WHAT THIS TASK INVOLVES:
Please output the data below exactly as given, starting at its first line and stopping after the line that contains "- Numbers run".
Segment Open
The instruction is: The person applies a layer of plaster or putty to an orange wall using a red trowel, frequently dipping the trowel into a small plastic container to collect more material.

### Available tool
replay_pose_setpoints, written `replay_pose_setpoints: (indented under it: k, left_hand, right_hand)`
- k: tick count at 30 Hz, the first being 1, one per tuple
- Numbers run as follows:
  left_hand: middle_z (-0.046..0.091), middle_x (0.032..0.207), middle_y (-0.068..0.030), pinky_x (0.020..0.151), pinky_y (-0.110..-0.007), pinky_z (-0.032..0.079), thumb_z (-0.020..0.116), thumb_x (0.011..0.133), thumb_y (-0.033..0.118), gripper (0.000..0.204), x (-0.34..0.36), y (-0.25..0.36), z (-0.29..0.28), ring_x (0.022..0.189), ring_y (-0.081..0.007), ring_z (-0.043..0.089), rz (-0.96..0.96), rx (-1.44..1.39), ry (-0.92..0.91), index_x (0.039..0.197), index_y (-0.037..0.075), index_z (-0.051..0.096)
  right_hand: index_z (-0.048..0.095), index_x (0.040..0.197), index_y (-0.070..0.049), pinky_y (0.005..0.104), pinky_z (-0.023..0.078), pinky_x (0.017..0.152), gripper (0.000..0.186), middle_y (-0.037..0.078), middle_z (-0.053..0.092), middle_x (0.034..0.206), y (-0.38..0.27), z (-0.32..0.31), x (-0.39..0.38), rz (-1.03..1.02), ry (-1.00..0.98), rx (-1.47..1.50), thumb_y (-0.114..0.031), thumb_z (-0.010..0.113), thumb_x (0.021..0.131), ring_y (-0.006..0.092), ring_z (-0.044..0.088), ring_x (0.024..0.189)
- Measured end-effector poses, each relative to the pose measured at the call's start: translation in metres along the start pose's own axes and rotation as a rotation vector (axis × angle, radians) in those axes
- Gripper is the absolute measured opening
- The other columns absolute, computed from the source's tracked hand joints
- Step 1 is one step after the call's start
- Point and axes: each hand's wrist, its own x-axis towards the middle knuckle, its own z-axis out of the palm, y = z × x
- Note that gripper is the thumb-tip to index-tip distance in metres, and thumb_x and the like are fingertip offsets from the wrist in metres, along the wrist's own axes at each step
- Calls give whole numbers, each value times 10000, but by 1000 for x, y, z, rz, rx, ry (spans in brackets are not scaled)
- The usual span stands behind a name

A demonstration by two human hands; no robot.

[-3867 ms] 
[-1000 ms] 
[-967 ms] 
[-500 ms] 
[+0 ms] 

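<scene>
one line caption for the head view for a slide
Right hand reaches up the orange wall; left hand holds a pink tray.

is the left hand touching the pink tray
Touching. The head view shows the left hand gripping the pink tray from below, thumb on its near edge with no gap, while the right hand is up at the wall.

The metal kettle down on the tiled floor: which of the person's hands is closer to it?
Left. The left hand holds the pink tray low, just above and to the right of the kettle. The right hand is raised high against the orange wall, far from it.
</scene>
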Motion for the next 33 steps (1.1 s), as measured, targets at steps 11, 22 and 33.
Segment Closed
EXERCISE ANSWER:
The instruction is: The person applies a layer of plaster or putty to an orange wall using a red trowel, frequently dipping the trowel into a small plastic container to collect more material.

### Available tool
replay_pose_setpoints, written `replay_pose_setpoints: (indented under it: k, left_hand, right_hand)`
- k: tick count at 30 Hz, the first being 1, one per tuple
- Numbers run as follows:

There is no more to this answer.